§ What is being asked:
Report how many lines in the data below hold the string "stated". Nothing else should appear in the answer.

§ Information provided:
· · · ·

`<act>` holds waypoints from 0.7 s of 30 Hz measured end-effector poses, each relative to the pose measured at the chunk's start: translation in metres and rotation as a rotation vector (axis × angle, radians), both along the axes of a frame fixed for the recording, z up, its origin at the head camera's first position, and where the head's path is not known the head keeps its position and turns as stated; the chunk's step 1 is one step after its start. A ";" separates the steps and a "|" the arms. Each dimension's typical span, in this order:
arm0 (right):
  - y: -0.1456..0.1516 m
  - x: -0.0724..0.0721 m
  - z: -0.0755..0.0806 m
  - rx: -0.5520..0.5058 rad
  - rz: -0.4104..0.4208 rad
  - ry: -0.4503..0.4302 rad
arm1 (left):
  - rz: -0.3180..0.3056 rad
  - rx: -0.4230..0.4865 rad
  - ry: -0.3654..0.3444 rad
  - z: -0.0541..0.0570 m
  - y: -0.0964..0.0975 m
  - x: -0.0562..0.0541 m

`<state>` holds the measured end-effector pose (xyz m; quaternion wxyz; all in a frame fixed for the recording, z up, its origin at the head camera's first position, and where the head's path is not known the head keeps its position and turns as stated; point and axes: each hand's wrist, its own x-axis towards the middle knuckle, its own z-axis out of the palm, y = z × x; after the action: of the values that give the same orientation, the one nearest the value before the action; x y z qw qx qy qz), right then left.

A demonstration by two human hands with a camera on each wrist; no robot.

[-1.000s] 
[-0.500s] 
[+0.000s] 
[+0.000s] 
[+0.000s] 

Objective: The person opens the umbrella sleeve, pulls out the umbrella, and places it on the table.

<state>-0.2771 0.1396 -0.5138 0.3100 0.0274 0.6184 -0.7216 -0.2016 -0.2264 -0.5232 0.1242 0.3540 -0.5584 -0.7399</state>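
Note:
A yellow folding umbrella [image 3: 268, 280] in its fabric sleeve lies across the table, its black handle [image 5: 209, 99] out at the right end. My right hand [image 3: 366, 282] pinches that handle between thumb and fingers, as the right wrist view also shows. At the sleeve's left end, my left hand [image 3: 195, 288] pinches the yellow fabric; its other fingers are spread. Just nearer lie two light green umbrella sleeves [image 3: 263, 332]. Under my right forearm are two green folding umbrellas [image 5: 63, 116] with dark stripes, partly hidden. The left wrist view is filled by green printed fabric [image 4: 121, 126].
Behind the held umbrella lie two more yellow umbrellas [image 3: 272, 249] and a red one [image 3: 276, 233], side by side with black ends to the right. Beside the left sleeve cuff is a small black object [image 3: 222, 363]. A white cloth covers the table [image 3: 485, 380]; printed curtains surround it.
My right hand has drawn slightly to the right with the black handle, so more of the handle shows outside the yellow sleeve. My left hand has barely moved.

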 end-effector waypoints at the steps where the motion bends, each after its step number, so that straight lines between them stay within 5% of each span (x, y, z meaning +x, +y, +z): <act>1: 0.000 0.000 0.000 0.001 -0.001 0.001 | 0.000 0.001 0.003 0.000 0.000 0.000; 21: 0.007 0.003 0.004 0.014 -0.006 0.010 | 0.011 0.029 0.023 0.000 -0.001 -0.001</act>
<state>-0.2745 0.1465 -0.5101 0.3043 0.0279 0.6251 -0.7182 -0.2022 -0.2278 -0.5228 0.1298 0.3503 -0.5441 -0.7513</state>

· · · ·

§ Exercise result:
2